Was ich nicht mache, ist, diese Menschen zu verhätscheln. Meine Erfahrung mit meiner eigenen Sucht hat mich eines gelehrt: Solange andere meine Denkweise nicht konfrontieren, solange andere um meine Krankheit herumschleichen, meine Weltsicht stützen, solange ich keine Konsequenzen tragen muss, darunter den Verlust von lieben Menschen im Umfeld, solange gibts für mich keinen Grund, mich zu reflektieren und zu hinterfragen.
Erst, wenn die Konsequenzen schmerzhafter sind als die Scham, einen Fehler zuzugeben, bin ich bereit, meinen Geist wieder zu öffnen. Die mag gerade im eigenen, familiären Umfeld schwierig sein. Aber ein Querdenker, um den alle mit Vorsicht herumschleichen, dem man die Eier schaukelt, den man dem Frieden zuliebe schont, fühlt sich bestätigt. Und die Diskussionen? Eher nicht. Ein Querdenker, mit dem man endlos seine Welt diskutiert, muss seine Welt nie verlassen.
Dann gibts neben den in meine Augen verführten Sektenopfer auch noch die Täter. Menschen, die Verschwörungstheorien verbreiten, um Macht, Befriedigung und persönlichen Vorteil daraus zu generieren. Und auch hier benutze ich die Allegorie der Sucht:
Das sind die Scheiss-Dealer, die den dreckigen Stoff an die Schwächsten verticken. Oft glauben sie ihren eigenen Scheiss selbst nicht wirklich, baden sich aber in der Aufmerksamkeit, die ihnen von ihrer Gefolgschaft und den Medien geschenkt wird.

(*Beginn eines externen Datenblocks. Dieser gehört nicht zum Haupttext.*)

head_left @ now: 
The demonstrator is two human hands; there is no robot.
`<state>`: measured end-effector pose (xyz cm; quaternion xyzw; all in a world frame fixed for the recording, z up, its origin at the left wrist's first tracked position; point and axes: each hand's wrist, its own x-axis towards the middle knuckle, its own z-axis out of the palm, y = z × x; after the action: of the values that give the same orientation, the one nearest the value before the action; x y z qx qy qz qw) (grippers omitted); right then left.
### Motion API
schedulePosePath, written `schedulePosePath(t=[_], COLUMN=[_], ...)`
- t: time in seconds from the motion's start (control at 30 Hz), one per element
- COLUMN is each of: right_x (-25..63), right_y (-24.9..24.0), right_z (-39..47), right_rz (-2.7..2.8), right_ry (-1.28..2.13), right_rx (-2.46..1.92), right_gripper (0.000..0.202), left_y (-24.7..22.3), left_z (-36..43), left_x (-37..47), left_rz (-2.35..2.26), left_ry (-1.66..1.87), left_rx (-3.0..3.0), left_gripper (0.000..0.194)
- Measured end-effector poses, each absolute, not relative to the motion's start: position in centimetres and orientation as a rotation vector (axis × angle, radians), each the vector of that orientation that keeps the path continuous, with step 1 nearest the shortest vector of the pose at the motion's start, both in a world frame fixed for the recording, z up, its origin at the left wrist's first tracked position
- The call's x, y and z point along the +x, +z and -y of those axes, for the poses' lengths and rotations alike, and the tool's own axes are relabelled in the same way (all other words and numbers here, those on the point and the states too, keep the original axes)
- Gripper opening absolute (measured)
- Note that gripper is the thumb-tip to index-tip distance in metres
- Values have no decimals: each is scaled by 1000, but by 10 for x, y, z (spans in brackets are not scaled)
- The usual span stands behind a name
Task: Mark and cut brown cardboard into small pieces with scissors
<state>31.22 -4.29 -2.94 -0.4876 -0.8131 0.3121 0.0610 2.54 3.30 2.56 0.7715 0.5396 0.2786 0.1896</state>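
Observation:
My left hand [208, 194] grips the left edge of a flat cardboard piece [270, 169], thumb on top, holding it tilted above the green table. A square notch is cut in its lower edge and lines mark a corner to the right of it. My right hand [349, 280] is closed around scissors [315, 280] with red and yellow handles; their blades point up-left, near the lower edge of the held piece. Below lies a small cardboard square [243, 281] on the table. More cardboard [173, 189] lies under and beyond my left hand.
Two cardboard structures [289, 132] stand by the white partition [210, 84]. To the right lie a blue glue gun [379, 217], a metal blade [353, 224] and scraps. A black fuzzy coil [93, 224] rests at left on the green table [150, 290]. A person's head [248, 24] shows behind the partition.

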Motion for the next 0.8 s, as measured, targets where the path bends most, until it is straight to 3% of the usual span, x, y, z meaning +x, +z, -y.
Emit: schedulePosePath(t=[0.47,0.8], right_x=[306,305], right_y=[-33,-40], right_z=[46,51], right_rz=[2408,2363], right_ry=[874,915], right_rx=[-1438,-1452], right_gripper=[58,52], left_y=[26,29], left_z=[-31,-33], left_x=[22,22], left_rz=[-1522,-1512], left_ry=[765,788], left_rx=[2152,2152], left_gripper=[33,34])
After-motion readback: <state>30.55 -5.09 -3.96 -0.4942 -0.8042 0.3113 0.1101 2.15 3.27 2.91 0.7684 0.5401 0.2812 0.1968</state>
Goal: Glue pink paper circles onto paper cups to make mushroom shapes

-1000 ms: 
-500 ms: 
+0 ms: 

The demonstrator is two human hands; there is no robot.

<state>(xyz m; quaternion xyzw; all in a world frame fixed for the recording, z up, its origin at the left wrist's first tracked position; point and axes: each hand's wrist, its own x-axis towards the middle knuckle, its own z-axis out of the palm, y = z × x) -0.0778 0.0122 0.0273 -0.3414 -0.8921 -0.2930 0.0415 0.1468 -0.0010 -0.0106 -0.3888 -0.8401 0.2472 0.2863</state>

Und da hab ich keine Beisshemmung. Diese Leute kriegen überall und immer einen verbalen Tritt in die Klöten, werden satirisch demontiert, werden sozial geächtet. Sie sind nichts anderes als die bösartigen Sektenführer der 70er und 80er Jahre, als Sekten-Deprogrammierung noch ein Beruf war. Diese Leute verbreiten eine Pest zum eigenen Vorteil und sollten politisch demontiert werden.
Um auf die ursprüngliche Frage zurückzukommen: Ist eine Versöhnung mit Querdenkern möglich? Ja, manchmal. Sicher nicht jetzt, in der akuten Phase des Wahnsinns. Aber in ein paar Monaten, vielleicht in einem Jahr, wenn der Kater nach dem Sektenrausch kommt, kann man vielleicht wieder aufeinander zugehen.
Leider wird es wohl zuerst schlimmer, bevor es besser wird. Viele der Querdenker müssen erst ihre ganze Lebensgrundlage vernichten, Job, Freunde, Familie verlieren, bevor sie bereit sind, über den Abgrund zurückzukommen und um Hilfe zu bitten.
Aber dann werden wir da sein. Ich versprechs.